▶ [What this task involves] Look below for the line containing "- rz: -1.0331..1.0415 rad" and the line containing "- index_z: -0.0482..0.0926"; repeat exactly those two lines and all lines between them, and nothing else.

▶ [Data segment]

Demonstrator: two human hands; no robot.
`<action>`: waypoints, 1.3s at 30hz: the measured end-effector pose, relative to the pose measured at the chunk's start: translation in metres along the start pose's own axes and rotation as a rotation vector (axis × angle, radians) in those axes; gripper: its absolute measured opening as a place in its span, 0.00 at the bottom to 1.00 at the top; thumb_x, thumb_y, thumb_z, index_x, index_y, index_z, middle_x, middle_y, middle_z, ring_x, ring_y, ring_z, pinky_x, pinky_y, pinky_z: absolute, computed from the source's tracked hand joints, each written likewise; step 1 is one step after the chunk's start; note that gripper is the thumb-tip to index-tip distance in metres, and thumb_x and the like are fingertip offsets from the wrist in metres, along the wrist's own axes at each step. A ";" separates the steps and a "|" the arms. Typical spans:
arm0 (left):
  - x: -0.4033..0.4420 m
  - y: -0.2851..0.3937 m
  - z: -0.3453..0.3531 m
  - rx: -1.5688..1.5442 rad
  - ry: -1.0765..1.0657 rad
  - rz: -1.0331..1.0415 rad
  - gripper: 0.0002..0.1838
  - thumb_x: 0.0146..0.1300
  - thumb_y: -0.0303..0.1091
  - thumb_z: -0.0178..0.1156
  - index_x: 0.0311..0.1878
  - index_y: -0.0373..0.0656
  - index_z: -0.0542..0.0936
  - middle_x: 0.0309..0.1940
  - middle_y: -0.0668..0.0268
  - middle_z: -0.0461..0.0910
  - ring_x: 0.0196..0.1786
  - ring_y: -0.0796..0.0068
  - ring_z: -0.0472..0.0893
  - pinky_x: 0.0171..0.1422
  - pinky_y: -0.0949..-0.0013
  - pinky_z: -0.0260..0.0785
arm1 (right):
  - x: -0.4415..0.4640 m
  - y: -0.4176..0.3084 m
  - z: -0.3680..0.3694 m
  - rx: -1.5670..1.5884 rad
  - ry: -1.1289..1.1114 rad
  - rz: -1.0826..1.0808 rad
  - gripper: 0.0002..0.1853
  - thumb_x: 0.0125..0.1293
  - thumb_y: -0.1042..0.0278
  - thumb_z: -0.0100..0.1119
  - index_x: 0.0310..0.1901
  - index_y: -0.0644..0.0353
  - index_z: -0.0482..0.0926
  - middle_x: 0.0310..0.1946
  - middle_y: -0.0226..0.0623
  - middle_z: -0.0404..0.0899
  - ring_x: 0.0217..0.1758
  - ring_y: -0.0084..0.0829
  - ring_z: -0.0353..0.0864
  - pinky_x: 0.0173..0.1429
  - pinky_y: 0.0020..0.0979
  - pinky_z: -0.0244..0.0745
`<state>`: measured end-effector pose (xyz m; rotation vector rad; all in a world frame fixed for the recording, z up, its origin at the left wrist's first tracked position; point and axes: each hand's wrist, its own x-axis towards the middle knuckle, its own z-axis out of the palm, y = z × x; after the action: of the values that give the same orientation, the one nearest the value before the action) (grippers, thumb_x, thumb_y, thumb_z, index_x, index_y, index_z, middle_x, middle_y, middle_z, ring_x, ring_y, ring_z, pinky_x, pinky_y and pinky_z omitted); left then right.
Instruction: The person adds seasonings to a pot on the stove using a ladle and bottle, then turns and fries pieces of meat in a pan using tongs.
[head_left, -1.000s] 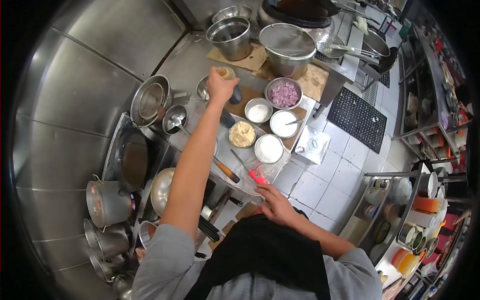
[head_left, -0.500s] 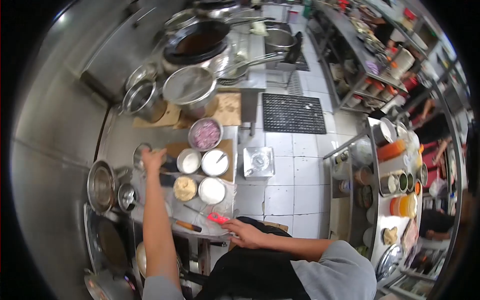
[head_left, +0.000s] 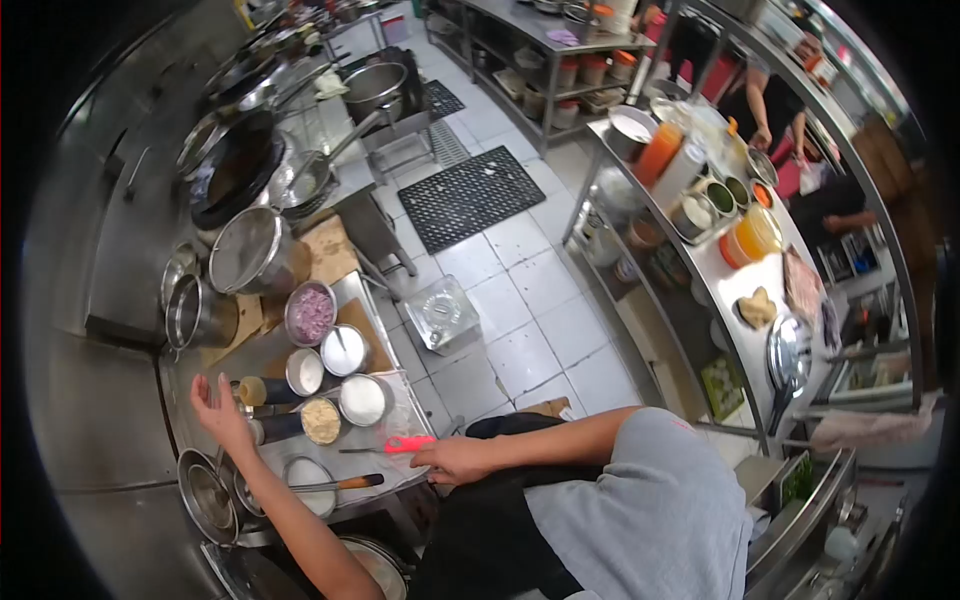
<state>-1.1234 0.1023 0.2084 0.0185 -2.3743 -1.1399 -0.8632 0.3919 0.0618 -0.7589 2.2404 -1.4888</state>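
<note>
Bottle (head_left: 254, 391), tan-topped and dark-bodied, is on the counter (head_left: 399, 384) in the head view, just beside the left hand (head_left: 222, 414). That hand is raised over the counter's far-left part, its fingers open and spread apart; I cannot tell whether it touches the bottle. A second bottle (head_left: 280, 427), also dark, sits next to the first, nearer the forearm.

The right hand (head_left: 456, 461) is at the counter's near edge, fingers loosely bent, just beside the red handle of a tool (head_left: 408, 443). Whether they touch or grip it I cannot tell. The tool's thin end points left across the counter.

To the right of the bottles, bowls stand close together: chopped onion (head_left: 311, 314) in one, yellow paste (head_left: 321, 421) in another, white contents in three more, one with a spoon. A wood-handled ladle (head_left: 358, 482) lies nearer the person, its handle passing over another bowl. A sieve (head_left: 208, 495) rests in a pan at left.

Beyond stand a pot (head_left: 198, 312) and a strainer (head_left: 245, 252). A tin (head_left: 443, 313) stands on the floor, near a black mat (head_left: 470, 198). At upper right, a co-worker's hand (head_left: 762, 138) reaches near a rack (head_left: 700, 262) holding tubs and bottles.
</note>
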 end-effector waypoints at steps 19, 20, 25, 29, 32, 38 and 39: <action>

▶ [Response to the task]
  - rz: -1.0331..1.0415 rad
  - gripper: 0.0002..0.1838
  - thumb_x: 0.0146..0.1300
  - thumb_y: -0.0303..0.1091
  - thumb_z: -0.0178..0.1156
  - index_x: 0.0311..0.1878
  - index_y: -0.0373..0.0656
  - index_z: -0.0542..0.0936
  - middle_x: 0.0309..0.1940
  - middle_y: -0.0668..0.0268
  - middle_z: -0.0461..0.0910
  - ring_x: 0.0196..0.1786
  - ring_y: -0.0796..0.0068
  - ring_z: -0.0472..0.0893
  - pinky_x: 0.0171..0.1422
  - pinky_y: -0.0949..-0.0013
  - pinky_z: -0.0260..0.0785
arm1 (right):
  - x: -0.4415..0.4640 m
  - y: -0.4176..0.3084 m
  - z: -0.3680..0.3694 m
  - rx: -1.5670..1.5884 rad
  - ry: -1.1289..1.1114 rad
  - rz: -1.0826..1.0808 rad
  - gripper: 0.0002..0.1853
  - thumb_x: 0.0125..0.1293
  - thumb_y: -0.1042..0.0278
  - thumb_z: -0.0100..0.1119
  - index_x: 0.0310..0.1901
  - index_y: -0.0644..0.0353
  - index_z: -0.0482..0.0926

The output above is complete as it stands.